Your objective: Please restate the data word for word, leaving out no line.

Supplied data:
..........
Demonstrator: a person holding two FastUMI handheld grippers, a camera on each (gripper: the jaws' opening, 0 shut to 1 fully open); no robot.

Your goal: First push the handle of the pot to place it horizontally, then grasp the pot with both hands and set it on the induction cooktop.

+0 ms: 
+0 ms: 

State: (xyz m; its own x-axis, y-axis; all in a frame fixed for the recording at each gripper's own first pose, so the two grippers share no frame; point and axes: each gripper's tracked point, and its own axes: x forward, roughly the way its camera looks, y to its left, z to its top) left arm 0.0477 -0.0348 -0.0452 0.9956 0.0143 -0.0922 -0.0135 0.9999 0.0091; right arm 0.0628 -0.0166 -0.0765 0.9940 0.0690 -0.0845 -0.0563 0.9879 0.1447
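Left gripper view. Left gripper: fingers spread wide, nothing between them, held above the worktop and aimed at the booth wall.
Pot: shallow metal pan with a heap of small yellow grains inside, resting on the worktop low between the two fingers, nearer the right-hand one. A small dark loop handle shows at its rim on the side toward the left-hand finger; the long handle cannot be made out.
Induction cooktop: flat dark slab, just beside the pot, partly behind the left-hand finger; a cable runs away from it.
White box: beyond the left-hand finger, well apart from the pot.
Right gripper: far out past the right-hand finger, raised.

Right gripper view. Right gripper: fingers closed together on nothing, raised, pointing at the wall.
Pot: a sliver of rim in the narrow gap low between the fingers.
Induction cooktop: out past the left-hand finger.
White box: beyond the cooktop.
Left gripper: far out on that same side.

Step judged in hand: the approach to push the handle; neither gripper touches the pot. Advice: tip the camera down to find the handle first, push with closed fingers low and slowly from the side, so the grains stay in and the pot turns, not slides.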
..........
Exercise response:
Demonstrator: a person holding two FastUMI handheld grippers, a camera on each (gripper: the jaws' opening, 0 shut to 1 fully open); no robot.

Your goal: First push the handle of the pot to place it horizontally, then grasp the pot with both hands and set it on the induction cooktop.

+0 ms: 
+0 ms: 

State: (xyz m; its own x-axis, y-axis; all in a frame fixed for the recording at each gripper's own first pose, so the two grippers share no frame; point and axes: each gripper's tracked point, and its own axes: x forward, roughly the way its camera looks, y to its left, z to its top) left arm 0.0477 -0.0348 -0.0452 0.9956 0.0143 -0.0922 -0.0135 0.9999 0.0091; right arm 0.0628 -0.0166 -0.0765 0.9940 0.0690 -0.0845 -0.0563 0.9879 0.1447
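Left gripper view. Left gripper: fingers spread wide, nothing between them, held above the worktop and aimed at the booth wall.
Pot: shallow metal pan with a heap of small yellow grains inside, resting on the worktop low between the two fingers, nearer the right-hand one. A small dark loop handle shows at its rim on the side toward the left-hand finger; the long handle cannot be made out.
Induction cooktop: flat dark slab, just beside the pot, partly behind the left-hand finger; a cable runs away from it.
White box: beyond the left-hand finger, well apart from the pot.
Right gripper: far out past the right-hand finger, raised.

Right gripper view. Right gripper: fingers closed together on nothing, raised, pointing at the wall.
Pot: a sliver of rim in the narrow gap low between the fingers.
Induction cooktop: out past the left-hand finger.
White box: beyond the cooktop.
Left gripper: far out on that same side.

Step judged in hand: the approach to push the handle; neither gripper touches the pot. Advice: tip the camera down to find the handle first, push with closed fingers low and slowly from the side, so the grains stay in and the pot turns, not slides.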

This exercise requires nothing further.